ABOUT THIS TASK — When you copy the material below, keep every line exact and drop the pictures.

INFORMATION SHOWN —
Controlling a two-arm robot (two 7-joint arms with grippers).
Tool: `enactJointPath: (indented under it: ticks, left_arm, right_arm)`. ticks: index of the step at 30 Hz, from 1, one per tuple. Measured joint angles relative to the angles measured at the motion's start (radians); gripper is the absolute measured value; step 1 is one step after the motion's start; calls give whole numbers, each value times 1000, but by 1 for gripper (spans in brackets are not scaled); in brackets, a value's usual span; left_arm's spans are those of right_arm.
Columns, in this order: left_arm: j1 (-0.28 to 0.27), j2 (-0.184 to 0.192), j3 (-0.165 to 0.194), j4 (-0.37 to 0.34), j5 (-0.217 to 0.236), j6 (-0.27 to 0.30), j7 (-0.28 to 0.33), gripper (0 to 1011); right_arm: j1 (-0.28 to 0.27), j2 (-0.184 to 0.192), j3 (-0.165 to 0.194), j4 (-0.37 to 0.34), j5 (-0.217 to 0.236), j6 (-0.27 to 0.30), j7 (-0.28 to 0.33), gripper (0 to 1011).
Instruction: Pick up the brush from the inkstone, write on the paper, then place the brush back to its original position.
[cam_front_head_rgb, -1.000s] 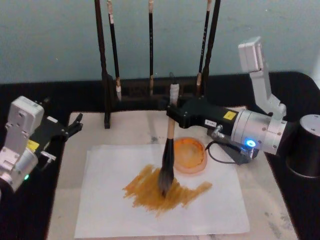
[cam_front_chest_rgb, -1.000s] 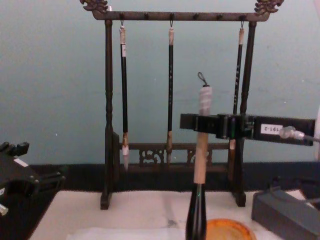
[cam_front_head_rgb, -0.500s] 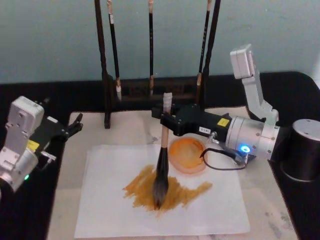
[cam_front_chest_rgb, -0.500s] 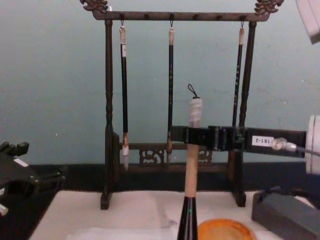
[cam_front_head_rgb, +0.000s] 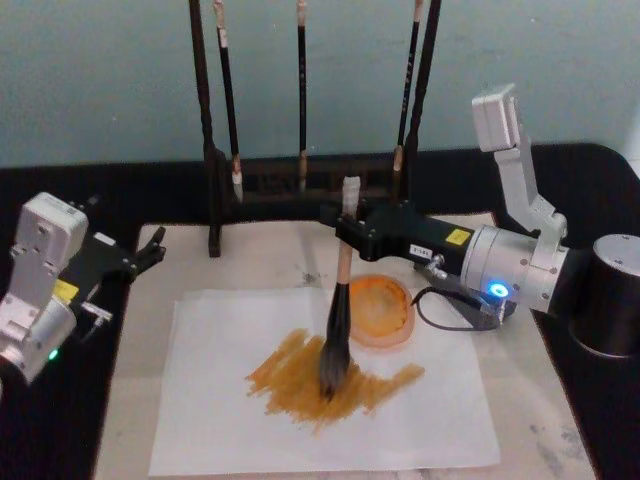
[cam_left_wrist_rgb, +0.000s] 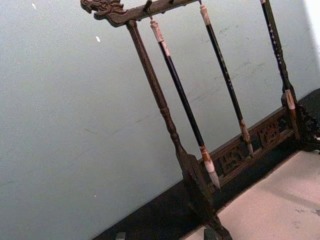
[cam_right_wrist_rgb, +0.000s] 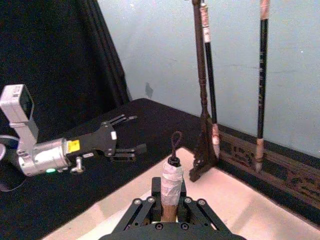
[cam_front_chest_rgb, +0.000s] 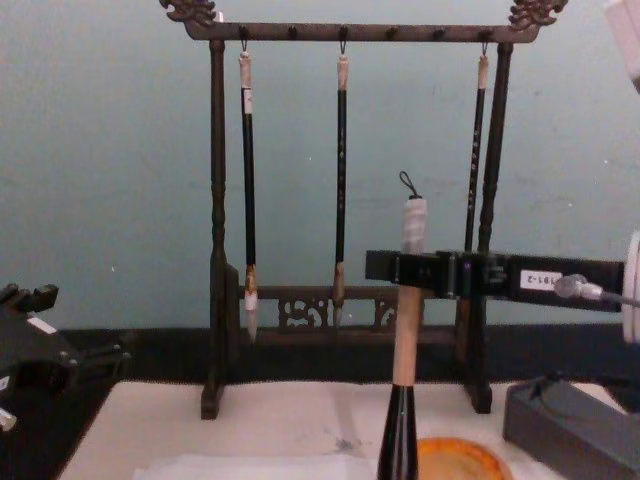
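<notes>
Holding the brush (cam_front_head_rgb: 338, 300) tight in my right gripper (cam_front_head_rgb: 346, 222), tip down on the paper (cam_front_head_rgb: 220, 400).

My fingers pinch the tan handle just under its white cap, and the brush hangs almost straight down from them. Its dark bristles seem to touch the paper in the middle of the orange-brown strokes (cam_front_head_rgb: 290, 375). The inkstone (cam_front_head_rgb: 385, 310) sits just beside the brush, at the paper's far edge. My left gripper (cam_front_head_rgb: 148, 250) rests well apart on the left, fingers spread, holding nothing.
</notes>
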Motion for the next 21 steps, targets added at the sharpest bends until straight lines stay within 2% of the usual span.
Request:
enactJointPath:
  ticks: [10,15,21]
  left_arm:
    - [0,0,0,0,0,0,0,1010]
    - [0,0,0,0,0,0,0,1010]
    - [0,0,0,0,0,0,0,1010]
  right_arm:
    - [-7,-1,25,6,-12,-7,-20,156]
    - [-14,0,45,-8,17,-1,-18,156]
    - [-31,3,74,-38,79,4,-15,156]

REPLY TO THE EXERCISE —
Controlling a two-arm robot (two 7-joint arms with grippers).
Tool: `enactJointPath: (indented under it: ticks, left_arm, right_arm)`. ticks: index of the step at 30 Hz, from 1, one per tuple. Measured joint angles relative to the angles measured at the motion's start (radians); gripper is the absolute measured value; step 1 is one step after the motion's start; calls give whole numbers, each value times 1000, but by 1 for gripper (spans in brackets are not scaled); in brackets, a value's usual span; left_arm's spans are those of right_arm.
Columns, in this order: left_arm: j1 (-0.28 to 0.27), j2 (-0.184 to 0.192), j3 (-0.165 to 0.194), j4 (-0.37 to 0.34), j5 (-0.217 to 0.236), j6 (-0.27 to 0.30), j7 (-0.28 to 0.33), gripper (0 to 1011); right_arm: j1 (-0.28 to 0.27), j2 (-0.184 to 0.192), j3 (-0.165 to 0.194), j4 (-0.37 to 0.34), j5 (-0.217 to 0.236), j6 (-0.27 to 0.30), j7 (-0.28 to 0.33), gripper (0 to 1011).
Instruction: Pick up the brush from the inkstone, write on the paper, then place the brush back to its original position.
[cam_front_head_rgb, -1.000s] 
[cam_front_chest_rgb, -1.000s] 
[cam_front_head_rgb, -0.500s] 
[cam_front_chest_rgb, -0.500s] 
[cam_front_head_rgb, +0.000s] 
[cam_left_wrist_rgb, +0.000s] 
[cam_right_wrist_rgb, +0.000s] 
[cam_front_chest_rgb, +0.000s] 
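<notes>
Holding the brush (cam_front_head_rgb: 338, 300) tight in my right gripper (cam_front_head_rgb: 346, 222), tip down on the paper (cam_front_head_rgb: 220, 400).

My fingers pinch the tan handle just under its white cap, and the brush hangs almost straight down from them. Its dark bristles seem to touch the paper in the middle of the orange-brown strokes (cam_front_head_rgb: 290, 375). The inkstone (cam_front_head_rgb: 385, 310) sits just beside the brush, at the paper's far edge. My left gripper (cam_front_head_rgb: 148, 250) rests well apart on the left, fingers spread, holding nothing.
</notes>
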Motion for the next 21 steps, targets added at the sharpest bends until straight lines stay within 2% of the usual span.
Request:
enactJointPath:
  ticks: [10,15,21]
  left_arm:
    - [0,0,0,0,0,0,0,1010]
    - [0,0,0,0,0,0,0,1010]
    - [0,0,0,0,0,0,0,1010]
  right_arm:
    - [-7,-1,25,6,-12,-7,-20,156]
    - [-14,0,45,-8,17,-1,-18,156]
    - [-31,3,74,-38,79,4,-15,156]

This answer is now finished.